La relación entre Picasso y Marie-Thérèse Walter llegó a su fin cuando el pintor malagueño encontró otra musa -aunque en la cabeza, ella nunca superó esa etapa y se acabó suicidando poco después de la muerte del genio-. La nueva mujer que movía ahora sus pasiones era la fotógrafa surrealista Dora Maar, una persona muy interesante, que ha pasado a la posteridad, aunque demasiado circunscrita a la figura del hombre que siempre la eclipsó.

A Dora Maar, Picasso siempre la retrató de una forma mucho más oscura que a la vívida Walter. Maar es la mujer que llora lágrimas de cristal, deformada y horrorizada por la guerra. Pero lo cierto es que, a pesar de ello, cabe la posibilidad de que la fotógrafa haya influido en el pintor mucho más que las demás, a las que sólo suaba para sus propósitos y que parecían resbalar por su vida por puro interés acumulativo. Maar no, Maar caló.

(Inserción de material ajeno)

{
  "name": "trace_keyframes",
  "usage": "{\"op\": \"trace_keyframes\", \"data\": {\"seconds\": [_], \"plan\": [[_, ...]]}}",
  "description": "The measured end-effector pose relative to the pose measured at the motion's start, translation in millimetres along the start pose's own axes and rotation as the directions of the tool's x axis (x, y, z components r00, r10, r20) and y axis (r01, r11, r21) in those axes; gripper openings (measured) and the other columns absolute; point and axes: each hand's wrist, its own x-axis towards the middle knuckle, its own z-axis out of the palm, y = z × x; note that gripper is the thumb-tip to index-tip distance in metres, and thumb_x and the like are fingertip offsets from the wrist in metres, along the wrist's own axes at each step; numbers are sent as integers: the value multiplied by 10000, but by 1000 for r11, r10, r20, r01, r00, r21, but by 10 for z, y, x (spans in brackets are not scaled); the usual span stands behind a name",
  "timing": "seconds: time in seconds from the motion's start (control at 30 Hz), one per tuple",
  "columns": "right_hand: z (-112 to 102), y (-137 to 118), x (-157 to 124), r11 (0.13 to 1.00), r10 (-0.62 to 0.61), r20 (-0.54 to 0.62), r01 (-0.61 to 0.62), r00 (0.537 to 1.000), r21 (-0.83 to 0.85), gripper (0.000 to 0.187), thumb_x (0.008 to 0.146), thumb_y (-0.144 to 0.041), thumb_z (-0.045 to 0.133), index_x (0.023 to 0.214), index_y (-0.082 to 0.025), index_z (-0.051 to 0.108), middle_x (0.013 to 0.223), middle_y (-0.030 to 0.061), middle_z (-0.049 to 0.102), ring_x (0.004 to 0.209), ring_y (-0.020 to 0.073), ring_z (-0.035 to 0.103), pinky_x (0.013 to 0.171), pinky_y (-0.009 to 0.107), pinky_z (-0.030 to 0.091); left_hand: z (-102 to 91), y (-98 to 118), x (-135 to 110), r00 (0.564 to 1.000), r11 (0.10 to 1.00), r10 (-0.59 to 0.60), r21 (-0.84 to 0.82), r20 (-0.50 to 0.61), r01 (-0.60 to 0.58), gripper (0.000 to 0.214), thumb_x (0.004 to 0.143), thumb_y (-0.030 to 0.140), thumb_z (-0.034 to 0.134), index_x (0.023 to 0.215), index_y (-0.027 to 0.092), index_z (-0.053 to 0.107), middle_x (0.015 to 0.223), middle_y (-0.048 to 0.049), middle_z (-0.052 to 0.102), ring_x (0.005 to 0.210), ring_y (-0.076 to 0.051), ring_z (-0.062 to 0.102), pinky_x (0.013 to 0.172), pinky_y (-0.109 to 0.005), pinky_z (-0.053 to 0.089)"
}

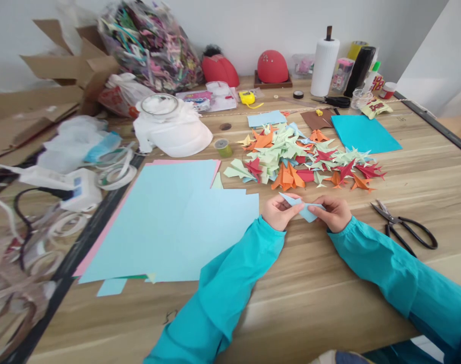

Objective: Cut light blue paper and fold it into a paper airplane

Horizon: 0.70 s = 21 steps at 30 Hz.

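Both my hands hold a small folded piece of light blue paper (pixel 308 214) above the wooden table. My left hand (pixel 280 210) pinches its left side, where a pointed tip sticks up. On the other side, my right hand (pixel 333 212) grips the right end between thumb and fingers. Just beyond my hands lies a heap of folded paper figures (pixel 279 146) in pale green, orange and red. Large light blue paper sheets (pixel 150 227) lie to the left, on top of pink ones. Scissors (pixel 399 222) with black handles rest right of my right hand.
Farther back are a teal sheet (pixel 367 134), a yellow tape measure (pixel 247 97), a paper roll (pixel 325 65) and a red dome (pixel 272 66). Cables and a power strip (pixel 81 189) crowd the left edge, near a cardboard box (pixel 63 71) and a stuffed plastic bag (pixel 150 45).
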Motion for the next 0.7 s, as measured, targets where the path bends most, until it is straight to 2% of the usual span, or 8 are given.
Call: {"op": "trace_keyframes", "data": {"seconds": [0.23, 0.43, 0.7], "plan": [[20, -39, -7, 999, -9, 16, 9, 1000, 36, 338, 606, -487, 735, 672, -170, 638, 574, 17, 636, 488, 117, 538, 459, 248, 439, -5, 14, 5, 1000, 998, 0, 57, -18, 1, 336, 401, 336, 837, 634, 146, 689, 625, -39, 689, 543, -140, 603, 537, -255, 505], [2, -1, -17, 1000, -8, 14, 8, 1000, -4, 315, 643, -469, 715, 608, -168, 629, 505, 5, 592, 462, 101, 490, 434, 237, 392, -11, 24, 10, 1000, 999, -24, 41, -14, 24, 285, 406, 306, 836, 592, 152, 686, 605, -37, 684, 533, -134, 594, 534, -254, 498], [-12, -24, 1, 1000, -24, 39, 24, 999, -10, 361, 641, -520, 693, 595, -167, 631, 509, 2, 584, 467, 97, 481, 435, 235, 389, -20, 50, 28, 995, 995, -99, 0, 18, 99, 292, 369, 301, 847, 562, 157, 683, 578, -23, 668, 532, -129, 583, 523, -253, 490]]}}
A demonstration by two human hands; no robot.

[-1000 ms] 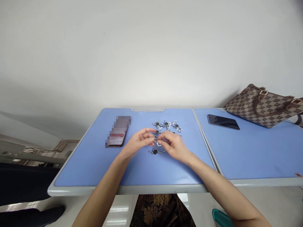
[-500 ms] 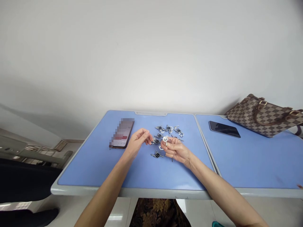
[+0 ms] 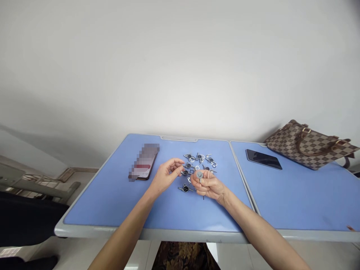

Dora Maar, fumando un cigarro.

Ella, militante de izquierdas, acabó sacando a Picasso de su programado carácter apolítico, a lo que le ayudó la Guerra Civil de España, que horrorizó al pintor. Ella le buscó un taller lo suficientemente grande como para pintar el Guernica -que hizo en blanco y negro inspirado por las fotografías de ella-, le retrató haciéndolo, y empezaron a aparecer motivos políticos en sus cuadros. A saber: la mujer que llora tiene aviones que bombardean en el ojo.

Fue Maar la que le dijo a John Richardson, años después, que Picasso cambiaba de estilo cada vez que cambiaba de amante. Y no pudo saberlo mejor, a fin de cuentas, ella misma había estado viviendo esa situación: Picasso llegó a pintar a una mujer cuya mitad de la cara era Walter y la otra mitad era Maar.

El autor británico también recoge en su libro algunas cartas que Maar escribe a Picasso. La lectura de las misivas encoge el alma. A pesar de que estaba siendo maltratada por él, ella se representa a sí misma una persona altamente dependiente, sin amor propio, que pide perdón por discusiones en las que, a fin de cuentas, ella tenía razón. Esa relación la llevó a rozar la locura, si es que no se hundió directamente en ella a ratos.

Dice Richardson que, además de prolífico, no sólo tenía una genialidad artística desmedida, sino también inteligencia. Esa era su arma. Eso le convertía en una persona manipuladora. A pesar de su encanto de primeras, al toque se convertía en un monstruo emocional que tenía la necesidad de humillar, tanto en la vida como en el arte. Y ahora que ya no quedan en pie ninguno de los protagonistas de esta historia, lo que sí prevalece es todo lo que hizo con ellas. Basta con ir a un museo y verlo. El arte es largo, la vida breve.